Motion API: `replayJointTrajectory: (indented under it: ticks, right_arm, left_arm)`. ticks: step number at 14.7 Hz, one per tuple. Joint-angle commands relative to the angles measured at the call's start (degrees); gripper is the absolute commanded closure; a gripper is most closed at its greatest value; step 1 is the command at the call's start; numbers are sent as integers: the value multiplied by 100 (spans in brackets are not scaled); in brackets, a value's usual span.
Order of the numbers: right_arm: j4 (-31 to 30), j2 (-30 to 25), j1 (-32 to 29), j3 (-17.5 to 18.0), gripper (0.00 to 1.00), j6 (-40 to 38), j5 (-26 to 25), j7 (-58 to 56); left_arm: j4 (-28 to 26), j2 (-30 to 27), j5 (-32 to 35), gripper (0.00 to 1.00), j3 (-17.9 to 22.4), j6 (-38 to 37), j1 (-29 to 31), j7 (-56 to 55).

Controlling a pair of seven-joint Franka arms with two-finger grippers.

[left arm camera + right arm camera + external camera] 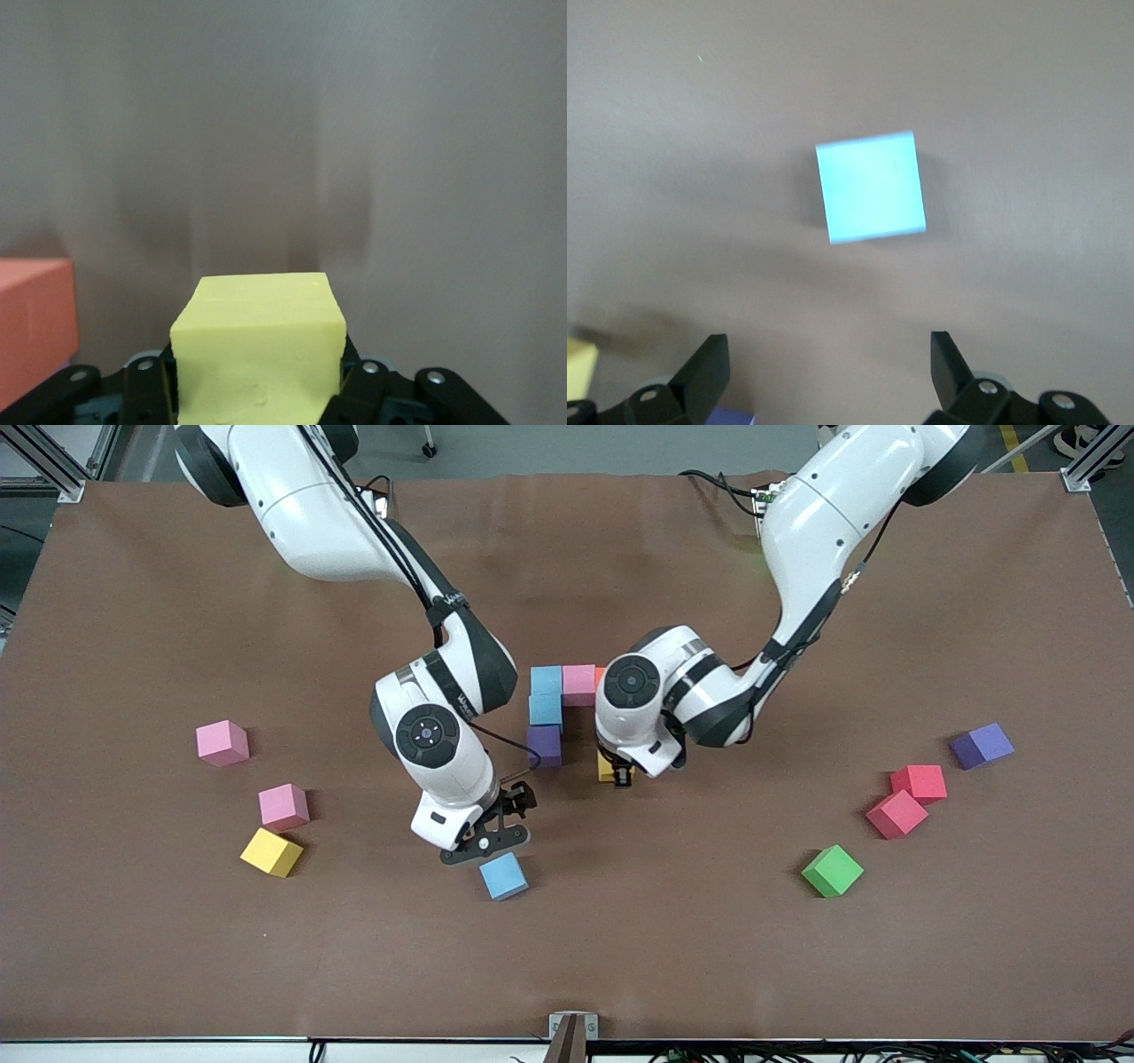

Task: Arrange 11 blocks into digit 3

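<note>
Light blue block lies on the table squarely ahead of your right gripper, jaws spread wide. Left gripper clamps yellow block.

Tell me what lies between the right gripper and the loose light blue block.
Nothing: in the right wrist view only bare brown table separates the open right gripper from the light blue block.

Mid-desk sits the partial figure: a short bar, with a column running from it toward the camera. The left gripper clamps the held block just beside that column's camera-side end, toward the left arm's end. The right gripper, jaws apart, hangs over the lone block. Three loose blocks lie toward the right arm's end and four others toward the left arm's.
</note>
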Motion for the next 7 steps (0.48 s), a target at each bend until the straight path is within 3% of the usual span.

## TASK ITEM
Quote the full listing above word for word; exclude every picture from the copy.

## TASK RESULT
Motion API: `replayJointTrajectory: (indented under it: ticks, right_arm, left_arm)`. ticks: step number at 14.7 Hz, one per tuple. Joint-angle commands relative to the angles measured at the call's start (degrees); gripper is the absolute commanded closure; a gripper is most closed at its greatest value; step 1 is the command at the call's start; numbers are sent as integers: the value multiplied by 100 (spans in brackets are not scaled); in brackets, a value's usual span.
Order of the numbers: right_arm: j4 (-31 to 30), j2 (-30 to 25), j1 (-32 to 29), j3 (-17.5 to 18.0), gripper (0.00 to 1.00), j6 (-40 to 38), j5 (-26 to 25), j7 (-58 to 56); left_arm: j4 (-28 to 26), j2 (-30 to 27), j5 (-32 to 35), gripper (0.00 to 1.00), j3 (-17.9 to 22.4), j6 (-38 to 37), j1 (-29 to 31), j7 (-56 to 55).

Controlling a pair of seven-joint Franka arms with two-finger grippers.

[left arm camera + right arm camera + external camera] 

Task: Arrange 11 blocks into digit 3

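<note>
Light blue block lies on the table squarely ahead of your right gripper, jaws spread wide. Left gripper clamps yellow block.

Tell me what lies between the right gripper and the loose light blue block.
Nothing: in the right wrist view only bare brown table separates the open right gripper from the light blue block.

Mid-desk sits the partial figure: a short bar, with a column running from it toward the camera. The left gripper clamps the held block just beside that column's camera-side end, toward the left arm's end. The right gripper, jaws apart, hangs over the lone block. Three loose blocks lie toward the right arm's end and four others toward the left arm's.
</note>
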Motion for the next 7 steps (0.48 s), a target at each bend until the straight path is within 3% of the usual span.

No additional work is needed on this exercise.